## Task statement
Give the data again in full, without pictures.

## Available data
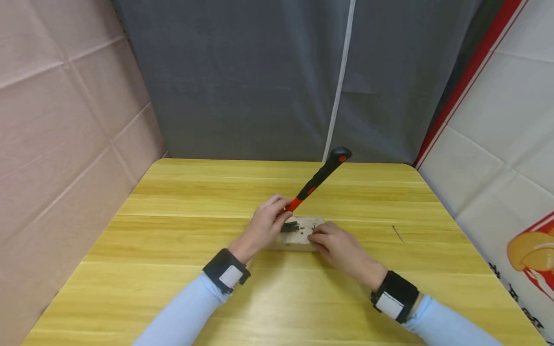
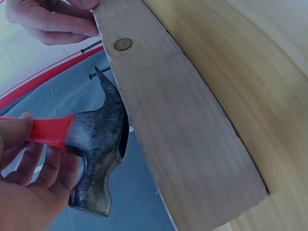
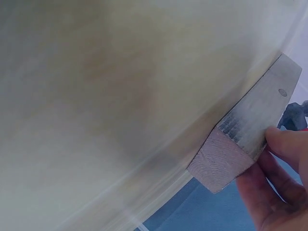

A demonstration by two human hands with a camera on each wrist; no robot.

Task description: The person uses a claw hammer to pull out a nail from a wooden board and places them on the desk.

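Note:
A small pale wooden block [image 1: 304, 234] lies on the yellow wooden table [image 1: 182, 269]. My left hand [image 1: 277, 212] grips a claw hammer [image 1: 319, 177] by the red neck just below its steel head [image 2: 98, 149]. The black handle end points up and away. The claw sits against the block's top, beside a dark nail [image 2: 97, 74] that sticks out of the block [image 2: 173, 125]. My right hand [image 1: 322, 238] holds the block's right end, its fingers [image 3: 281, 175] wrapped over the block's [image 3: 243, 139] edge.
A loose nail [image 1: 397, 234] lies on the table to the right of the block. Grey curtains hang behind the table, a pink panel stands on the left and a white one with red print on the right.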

## Task answer
A demonstration by two human hands with a camera on each wrist; no robot.

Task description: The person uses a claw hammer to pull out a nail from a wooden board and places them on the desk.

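Note:
A small pale wooden block [image 1: 304, 234] lies on the yellow wooden table [image 1: 182, 269]. My left hand [image 1: 277, 212] grips a claw hammer [image 1: 319, 177] by the red neck just below its steel head [image 2: 98, 149]. The black handle end points up and away. The claw sits against the block's top, beside a dark nail [image 2: 97, 74] that sticks out of the block [image 2: 173, 125]. My right hand [image 1: 322, 238] holds the block's right end, its fingers [image 3: 281, 175] wrapped over the block's [image 3: 243, 139] edge.
A loose nail [image 1: 397, 234] lies on the table to the right of the block. Grey curtains hang behind the table, a pink panel stands on the left and a white one with red print on the right.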

Work on the exercise is now concluded.